1.) improbably ornate public works.
2.) the city as farce.
3.) myopic urban perspective which cannot comprehend the basic facts of its own existence.

it reminded me of iain bank’s the bridge. in both stories the hero takes a train ride to discover the boundaries of his world, only to find himself, shockingly, back at the start of his journey.

ballard’s "the drowned giant" captures the atmosphere of dispassionate and surreal angst which will later be the calling card of m.john harrison and mieville. the giant rotting on the beach, a spectacle for the masses until it is quietly appropriated for the rendering plants, feels much like harrison’s "settling the world" where flatbed trucks tow the severed limbs of a giant out of the sea.
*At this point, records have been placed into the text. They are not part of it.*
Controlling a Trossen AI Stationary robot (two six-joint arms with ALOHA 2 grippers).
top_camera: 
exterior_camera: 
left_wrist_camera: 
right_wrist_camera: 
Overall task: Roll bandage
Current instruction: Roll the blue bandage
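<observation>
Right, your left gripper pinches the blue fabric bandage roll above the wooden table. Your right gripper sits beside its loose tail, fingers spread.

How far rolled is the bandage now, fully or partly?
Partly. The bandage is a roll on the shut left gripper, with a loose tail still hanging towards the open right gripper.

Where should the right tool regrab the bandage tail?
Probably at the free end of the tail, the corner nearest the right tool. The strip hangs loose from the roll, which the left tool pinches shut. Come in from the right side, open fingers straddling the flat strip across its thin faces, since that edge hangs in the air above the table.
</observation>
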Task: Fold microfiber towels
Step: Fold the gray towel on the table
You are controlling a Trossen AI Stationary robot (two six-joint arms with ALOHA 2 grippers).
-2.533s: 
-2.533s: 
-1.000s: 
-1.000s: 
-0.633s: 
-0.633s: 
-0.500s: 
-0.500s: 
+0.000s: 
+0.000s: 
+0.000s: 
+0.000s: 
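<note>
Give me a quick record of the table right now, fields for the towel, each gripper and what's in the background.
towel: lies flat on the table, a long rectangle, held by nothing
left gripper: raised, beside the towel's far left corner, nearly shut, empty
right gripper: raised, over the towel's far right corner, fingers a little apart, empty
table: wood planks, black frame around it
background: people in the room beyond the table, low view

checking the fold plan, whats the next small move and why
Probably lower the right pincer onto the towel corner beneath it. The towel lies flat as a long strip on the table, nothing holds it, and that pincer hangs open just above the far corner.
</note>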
for this collection i see two separate themes; apparently in opposition to each other. there are the stories where the pressures of society squeeze the male protagonists bit by bit — hedging them into a corner. in "the overloaded man" it is the epistimological stimuli of an artifical landscape, in "the subliminal man" it is the pressures of consumerism, and in "billenium" it is the very space one needs to live.

and opposed to that are the apocalyptic landscapes of "the terminal beach", "deep end", and "the cage of sand". the imagery is beachlike, but not terribly gidget-ish. there the characters are set free from the goals and guidelines of the civilized world, resulting in aimless existential brooding.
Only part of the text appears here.